Butrón y Morel tomaron asiento y Roger no tardó en distinguir entre los grupos de apuestos caballeros á uno que hacia él se dirigía y á quienes todos saludaban con respeto y miraban con evidente interés. Muy alto y delgado, blanco el cabello y blancos también los desmesurados bigotes que caían laciamente hacia el cuello, parecía conservar por su mirada de águila, la viveza de sus ademanes y la gracia de su paso todo el vigor de la juventud. Tenía el rostro lleno de cicatrices, señal indeleble, algunas de tremendas heridas, que lo desfiguraban por completo; faltábale además un ojo, y con tantas averías hubiera sido imposible reconocer en él al bizarro doncel que cuarenta años antes había sido el encanto de la corte inglesa por su valor, su fama y su presencia y el caballero predilecto de las damas. Pero entonces como después seguía siendo el canciller De Chandos honra y prez de la nobleza del reino, una de sus mejores lanzas y el más respetado de sus caballeros, el héroe de Crécy, Chelsea, Poitiers, Auray y de tántos otros combates como años contaba su larga y gloriosa vida.

—¡Ah, por fin os encuentro, corazón de oro! exclamó Chandos abrazando estrechamente al barón de Morel. Tenía noticias de vuestra llegada y no he parado hasta dar con vos.

—Grande es el placer que me causa volver á ver al amigo querido y al modelo de caballeros, dijo Morel devolviendo el abrazo.

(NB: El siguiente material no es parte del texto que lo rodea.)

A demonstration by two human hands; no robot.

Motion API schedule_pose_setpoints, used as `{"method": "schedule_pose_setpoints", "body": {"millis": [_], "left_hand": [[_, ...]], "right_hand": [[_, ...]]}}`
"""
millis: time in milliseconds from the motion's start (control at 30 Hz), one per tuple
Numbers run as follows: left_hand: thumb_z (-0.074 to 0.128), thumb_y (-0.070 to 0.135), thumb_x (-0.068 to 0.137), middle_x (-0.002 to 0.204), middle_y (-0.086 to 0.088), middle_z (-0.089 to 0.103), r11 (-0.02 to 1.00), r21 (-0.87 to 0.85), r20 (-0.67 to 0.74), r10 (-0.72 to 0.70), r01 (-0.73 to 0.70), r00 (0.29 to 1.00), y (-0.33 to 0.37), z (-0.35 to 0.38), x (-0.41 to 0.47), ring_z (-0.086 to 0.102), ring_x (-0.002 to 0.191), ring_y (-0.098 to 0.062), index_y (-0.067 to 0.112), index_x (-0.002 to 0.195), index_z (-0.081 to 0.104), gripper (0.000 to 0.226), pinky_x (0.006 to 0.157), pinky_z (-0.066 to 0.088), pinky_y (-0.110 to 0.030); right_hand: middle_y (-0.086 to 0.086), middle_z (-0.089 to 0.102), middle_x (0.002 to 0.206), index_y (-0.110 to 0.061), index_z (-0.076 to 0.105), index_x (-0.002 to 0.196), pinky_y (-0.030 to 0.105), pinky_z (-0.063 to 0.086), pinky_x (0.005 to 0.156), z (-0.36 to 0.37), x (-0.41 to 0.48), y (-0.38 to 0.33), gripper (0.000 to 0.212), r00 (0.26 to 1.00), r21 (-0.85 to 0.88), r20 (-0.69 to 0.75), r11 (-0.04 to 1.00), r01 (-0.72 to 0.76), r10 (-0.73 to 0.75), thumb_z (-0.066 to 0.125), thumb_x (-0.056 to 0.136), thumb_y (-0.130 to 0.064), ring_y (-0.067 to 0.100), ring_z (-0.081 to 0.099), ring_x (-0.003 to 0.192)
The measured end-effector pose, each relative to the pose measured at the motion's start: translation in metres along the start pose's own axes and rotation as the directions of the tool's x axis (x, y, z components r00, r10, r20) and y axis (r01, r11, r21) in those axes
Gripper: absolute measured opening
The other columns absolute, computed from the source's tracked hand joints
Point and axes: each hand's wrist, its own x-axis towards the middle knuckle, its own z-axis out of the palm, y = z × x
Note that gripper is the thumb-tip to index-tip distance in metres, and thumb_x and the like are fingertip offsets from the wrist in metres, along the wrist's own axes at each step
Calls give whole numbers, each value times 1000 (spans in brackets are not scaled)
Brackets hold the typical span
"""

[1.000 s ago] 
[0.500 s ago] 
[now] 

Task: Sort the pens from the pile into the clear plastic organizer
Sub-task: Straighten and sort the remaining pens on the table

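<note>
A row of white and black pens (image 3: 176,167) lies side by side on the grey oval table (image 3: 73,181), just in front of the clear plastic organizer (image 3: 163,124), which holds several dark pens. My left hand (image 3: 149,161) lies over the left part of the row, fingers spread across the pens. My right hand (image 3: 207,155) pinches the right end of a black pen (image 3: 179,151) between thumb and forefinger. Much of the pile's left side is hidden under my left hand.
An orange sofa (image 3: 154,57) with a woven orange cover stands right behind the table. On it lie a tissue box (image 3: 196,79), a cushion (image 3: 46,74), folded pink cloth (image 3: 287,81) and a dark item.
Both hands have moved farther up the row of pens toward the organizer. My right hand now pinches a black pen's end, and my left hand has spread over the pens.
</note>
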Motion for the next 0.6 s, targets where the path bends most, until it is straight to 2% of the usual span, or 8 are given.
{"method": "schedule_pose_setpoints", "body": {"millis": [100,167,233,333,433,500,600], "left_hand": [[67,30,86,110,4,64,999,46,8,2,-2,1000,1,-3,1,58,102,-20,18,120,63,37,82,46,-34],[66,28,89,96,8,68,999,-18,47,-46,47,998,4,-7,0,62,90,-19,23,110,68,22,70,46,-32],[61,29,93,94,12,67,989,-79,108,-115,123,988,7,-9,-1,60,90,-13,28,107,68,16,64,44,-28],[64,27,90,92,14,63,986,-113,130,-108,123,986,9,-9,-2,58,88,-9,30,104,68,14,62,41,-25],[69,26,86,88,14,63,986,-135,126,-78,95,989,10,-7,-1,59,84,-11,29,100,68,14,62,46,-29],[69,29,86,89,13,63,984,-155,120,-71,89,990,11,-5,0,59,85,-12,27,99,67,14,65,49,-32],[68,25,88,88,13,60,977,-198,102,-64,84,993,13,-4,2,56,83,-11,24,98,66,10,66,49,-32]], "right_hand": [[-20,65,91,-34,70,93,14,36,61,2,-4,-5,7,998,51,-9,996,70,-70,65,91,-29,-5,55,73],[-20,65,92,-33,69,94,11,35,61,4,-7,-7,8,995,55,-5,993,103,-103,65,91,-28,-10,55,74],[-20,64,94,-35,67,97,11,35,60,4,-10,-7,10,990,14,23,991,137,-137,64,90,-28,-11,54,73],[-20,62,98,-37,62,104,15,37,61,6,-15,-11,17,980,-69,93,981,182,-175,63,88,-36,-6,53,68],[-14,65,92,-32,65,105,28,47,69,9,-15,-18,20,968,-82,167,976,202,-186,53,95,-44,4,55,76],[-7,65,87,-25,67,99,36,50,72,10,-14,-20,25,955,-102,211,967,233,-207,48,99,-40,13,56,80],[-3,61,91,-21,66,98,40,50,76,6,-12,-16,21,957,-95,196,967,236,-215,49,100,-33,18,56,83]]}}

—Y por lo que veo, añadió riéndose el de Chandos, en esta campaña seremos tal para cual, porque á mí me falta un ojo y vos os habéis tapado uno de los vuestros. ¡Bienvenido, Sir Oliver! No os había visto. Entraremos á saludar al príncipe cuanto antes, pero os prevengo que si hace esperar á tales caballeros es porque está ocupadísimo. Don Pedro de Castilla por una parte, el rey de Aragón por otra, el de Navarra, que cambia de parecer de la noche á la mañana, y luégo el enjambre de señores gascones, añadió bajando la voz, con sus interminables pretensiones, todo contribuye á que el príncipe no tenga una hora suya. ¿Cómo dejasteis á mi señora de Morel?

—Bien de salud, pero entristecido el ánimo. Mucho me encargó que os saludara en su nombre.

—Soy siempre su caballero y su esclavo. ¿Y vuestro viaje?

—No pudiera desearlo mejor, contestó el barón. La mar algo alborotada, pero tuvimos la suerte de avistar unas galeras piratas, á las que dijimos dos palabras.

—¡Siempre afortunado, Morel! Ya nos contaréis la aventura esa. Pero ahora, dejad aquí á vuestros escuderos, seguidme de cerca y creo que el príncipe no vacilará en recibiros fuera de turno, cuando sepa qué par de veteranos ilustres están haciendo antesala.

Los señores de Morel y Butrón siguieron al de Chandos, saludando á su paso entre los grupos de nobles á muchos antiguos compañeros de armas.